## Task goal
Please reproduce all of the data below exactly, leaving each picture out.

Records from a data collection

********************

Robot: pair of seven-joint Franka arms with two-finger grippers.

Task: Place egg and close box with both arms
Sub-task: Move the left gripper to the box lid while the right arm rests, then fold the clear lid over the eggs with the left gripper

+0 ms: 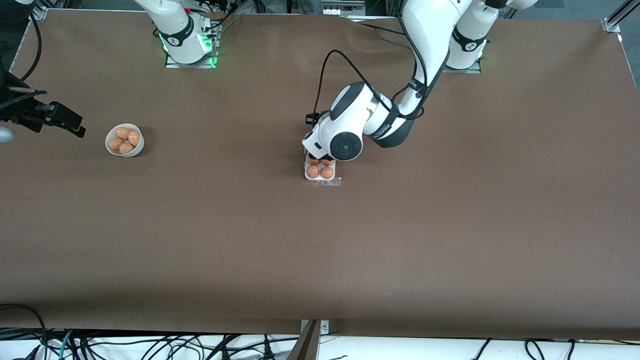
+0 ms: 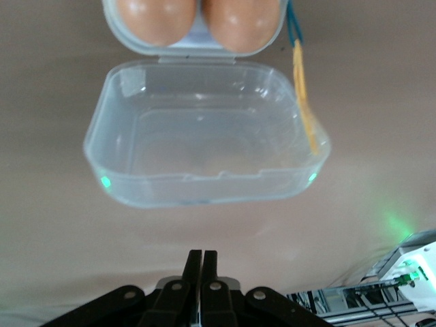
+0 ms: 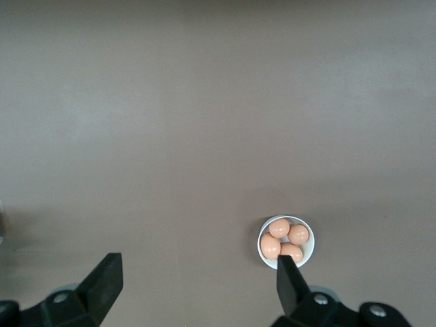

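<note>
Left gripper point(image 2: 201, 272) pinched shut, empty, hovering just beside the open clear lid point(image 2: 204, 146) of the box point(image 1: 321, 172) mid-desk; lid lies flat between gripper and tray. All four cells hold orange-brown eggs point(image 1: 313, 171). Right gripper point(image 3: 197, 283) wide open, empty, waiting near the egg bowl point(image 1: 124, 140).

no readable text, labels, brands or numbers anywhere
</note>
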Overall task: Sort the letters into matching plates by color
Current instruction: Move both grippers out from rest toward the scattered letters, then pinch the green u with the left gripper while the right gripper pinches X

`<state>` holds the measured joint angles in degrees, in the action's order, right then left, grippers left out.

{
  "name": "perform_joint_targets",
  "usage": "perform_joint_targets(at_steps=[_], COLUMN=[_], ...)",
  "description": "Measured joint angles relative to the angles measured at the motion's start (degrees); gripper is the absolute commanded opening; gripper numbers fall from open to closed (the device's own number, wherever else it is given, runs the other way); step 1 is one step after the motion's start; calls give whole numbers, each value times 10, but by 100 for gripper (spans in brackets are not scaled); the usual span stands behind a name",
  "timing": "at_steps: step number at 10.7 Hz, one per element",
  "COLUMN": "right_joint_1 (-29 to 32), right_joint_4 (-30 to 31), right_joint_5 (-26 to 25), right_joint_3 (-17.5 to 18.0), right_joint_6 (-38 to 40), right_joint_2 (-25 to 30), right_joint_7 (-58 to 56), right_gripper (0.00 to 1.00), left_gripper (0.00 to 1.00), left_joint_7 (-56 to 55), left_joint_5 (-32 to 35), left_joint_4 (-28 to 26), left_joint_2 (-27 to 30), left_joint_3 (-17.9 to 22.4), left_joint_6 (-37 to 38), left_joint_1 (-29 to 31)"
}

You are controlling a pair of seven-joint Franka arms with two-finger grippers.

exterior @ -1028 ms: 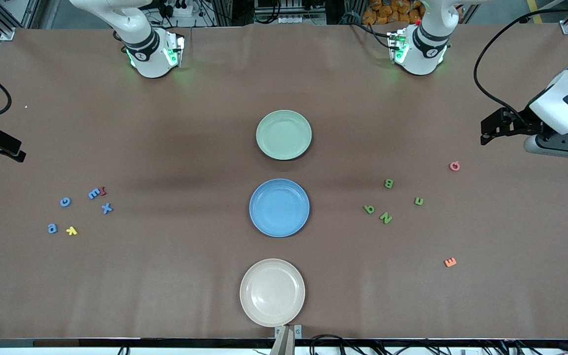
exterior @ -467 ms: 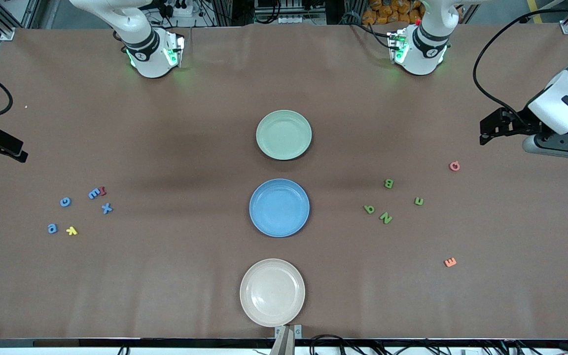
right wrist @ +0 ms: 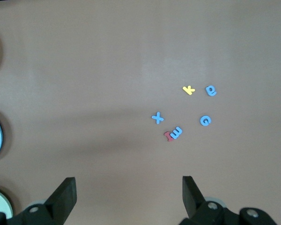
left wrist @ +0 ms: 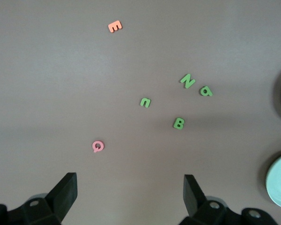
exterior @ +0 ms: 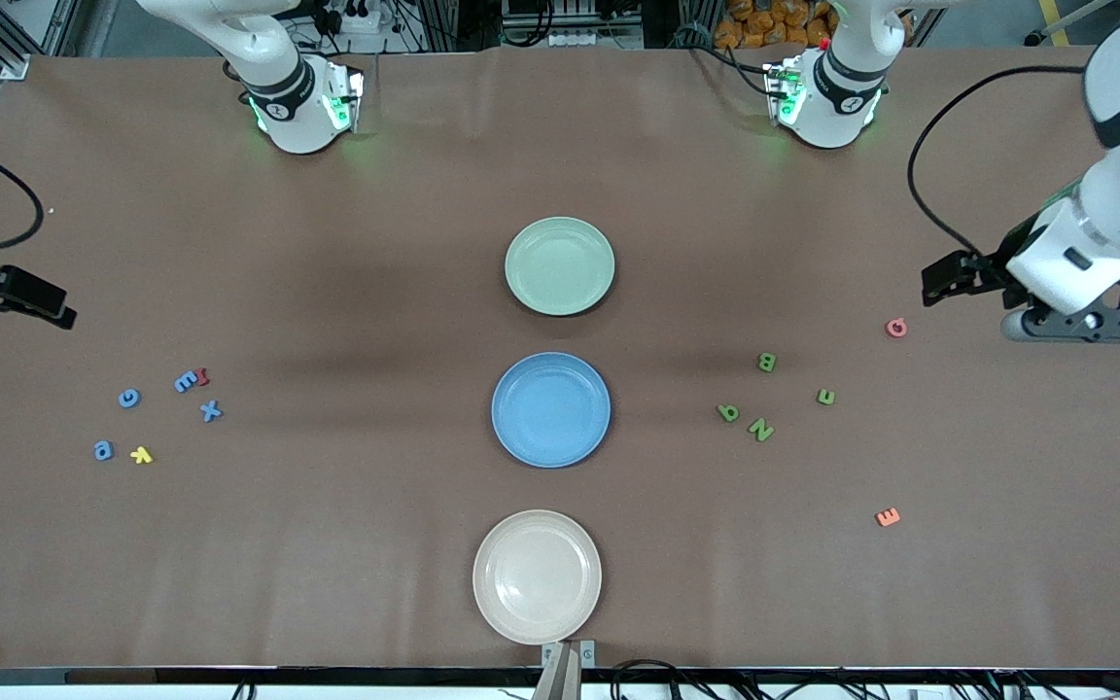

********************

## Exercise result
Robot: pair of seven-joint Franka arms with two-finger grippers.

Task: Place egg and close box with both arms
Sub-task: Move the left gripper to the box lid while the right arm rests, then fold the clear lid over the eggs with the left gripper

+0 ms: 
+0 ms: 
+0 ms: 

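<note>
Left gripper point(image 2: 201, 272) pinched shut, empty, hovering just beside the open clear lid point(image 2: 204, 146) of the box point(image 1: 321, 172) mid-desk; lid lies flat between gripper and tray. All four cells hold orange-brown eggs point(image 1: 313, 171). Right gripper point(image 3: 197, 283) wide open, empty, waiting near the egg bowl point(image 1: 124, 140).

no readable text, labels, brands or numbers anywhere
</note>
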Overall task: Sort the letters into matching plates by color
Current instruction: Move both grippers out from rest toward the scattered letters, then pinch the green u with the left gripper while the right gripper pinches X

`<state>` holds the measured joint angles in degrees, in the action's order, right then left, grippers left out.

{
  "name": "perform_joint_targets",
  "usage": "perform_joint_targets(at_steps=[_], COLUMN=[_], ...)",
  "description": "Measured joint angles relative to the angles measured at the motion's start (degrees); gripper is the absolute commanded opening; gripper numbers fall from open to closed (the device's own number, wherever else it is given, runs the other way); step 1 is one step after the motion's start; calls give whole numbers, each value times 10, but by 100 for gripper (spans in brackets are not scaled); the usual span stands behind a name",
  "timing": "at_steps: step number at 10.7 Hz, one per element",
  "COLUMN": "right_joint_1 (-29 to 32), right_joint_4 (-30 to 31), right_joint_5 (-26 to 25), right_joint_3 (-17.5 to 18.0), right_joint_6 (-38 to 40), right_joint_2 (-25 to 30), right_joint_7 (-58 to 56), right_gripper (0.00 to 1.00), left_gripper (0.00 to 1.00), left_joint_7 (-56 to 55), left_joint_5 (-32 to 35), left_joint_4 (-28 to 26), left_joint_2 (-27 to 30), left_joint_3 (-17.9 to 22.4), left_joint_6 (-37 to 38), left_joint_1 (-29 to 31)"
}

You are controlling a pair of seven-joint Franka arms with two-finger grippers.

exterior @ -1028 ms: 
exterior @ -467 ms: 
right wrist @ +0 ms: 
left wrist @ +0 ms: 
exterior @ +0 ms: 

There's nothing left to add to the answer.